Um tirinho e um susto

O título do artigo ilustra a mais recente alternativa encontrada para executar a pena de morte no Estado da Carolina do Sul, nos EUA. Como defendeu o Governador do Estado Republicano, "ficamos assim um passo mais próximo de levar a justiça aos familiares e entes queridos das vítimas (...) que lhes é devida por lei".

Na Carolina do Sul há hoje 39 pessoas condenadas à morte. Por Lei, os condenados podem optar pela morte via injeção letal ou eletrocussão na cadeira elétrica.
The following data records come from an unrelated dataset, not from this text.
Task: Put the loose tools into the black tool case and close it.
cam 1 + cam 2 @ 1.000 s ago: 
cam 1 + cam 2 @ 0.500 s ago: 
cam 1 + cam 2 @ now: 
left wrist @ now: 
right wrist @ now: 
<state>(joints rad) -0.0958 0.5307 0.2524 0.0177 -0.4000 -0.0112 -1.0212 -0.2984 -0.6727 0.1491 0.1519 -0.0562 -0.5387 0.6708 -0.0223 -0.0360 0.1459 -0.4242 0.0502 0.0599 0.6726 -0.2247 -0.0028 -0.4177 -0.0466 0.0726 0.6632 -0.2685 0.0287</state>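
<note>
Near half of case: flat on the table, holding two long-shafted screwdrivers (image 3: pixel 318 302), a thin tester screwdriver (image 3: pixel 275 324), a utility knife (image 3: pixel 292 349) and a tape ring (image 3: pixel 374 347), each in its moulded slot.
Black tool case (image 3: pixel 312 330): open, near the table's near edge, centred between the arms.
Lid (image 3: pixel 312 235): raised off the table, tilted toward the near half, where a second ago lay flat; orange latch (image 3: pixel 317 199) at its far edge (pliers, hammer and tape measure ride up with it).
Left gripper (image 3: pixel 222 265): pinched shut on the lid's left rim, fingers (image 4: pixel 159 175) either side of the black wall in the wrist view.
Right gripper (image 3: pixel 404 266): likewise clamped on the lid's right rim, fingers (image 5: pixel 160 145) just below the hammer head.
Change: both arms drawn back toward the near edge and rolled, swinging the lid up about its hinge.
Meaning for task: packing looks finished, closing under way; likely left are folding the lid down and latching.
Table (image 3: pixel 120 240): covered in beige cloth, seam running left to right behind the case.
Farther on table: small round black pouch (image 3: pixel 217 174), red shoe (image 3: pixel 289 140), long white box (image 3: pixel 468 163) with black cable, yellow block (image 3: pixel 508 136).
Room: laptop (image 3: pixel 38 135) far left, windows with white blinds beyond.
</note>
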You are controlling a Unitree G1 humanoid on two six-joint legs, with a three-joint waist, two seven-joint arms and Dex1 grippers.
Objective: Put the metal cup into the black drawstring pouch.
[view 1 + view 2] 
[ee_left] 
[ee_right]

Todos escolheram a primeira opção e daí não haverem execuções desde 2011, portanto, há dez anos.

A falta de vontade das empresas em ter o seu nome associado à pena de morte leva à indisponibilidade do "cocktail letal". E sem esse os Estados vêem-se impossibilitados de aplicar as sentenças de morte.

A Carolina do Sul é um Estado claramente "vermelho". Veja-se a dimensão da mancha republicana: Governador; dois Senadores Federais; seis dos sete Congressistas; trinta dos quarenta e seis Senadores do Estado e oitenta e um dos cento e vinte e quatro Representantes da Câmara dos Representantes do Estado. Para esses, a solução encontrada foi simples: alterar a lei.

A nova lei vem mudar o método padrão de execução para a eletrocussão, no caso de não ser possível administrar a injeção letal. Para além disso oferece ao preso a alternativa de morrer por fuzilamento. A injeção letal continua assim a ser uma opção, mas apenas se as substâncias estiverem disponíveis.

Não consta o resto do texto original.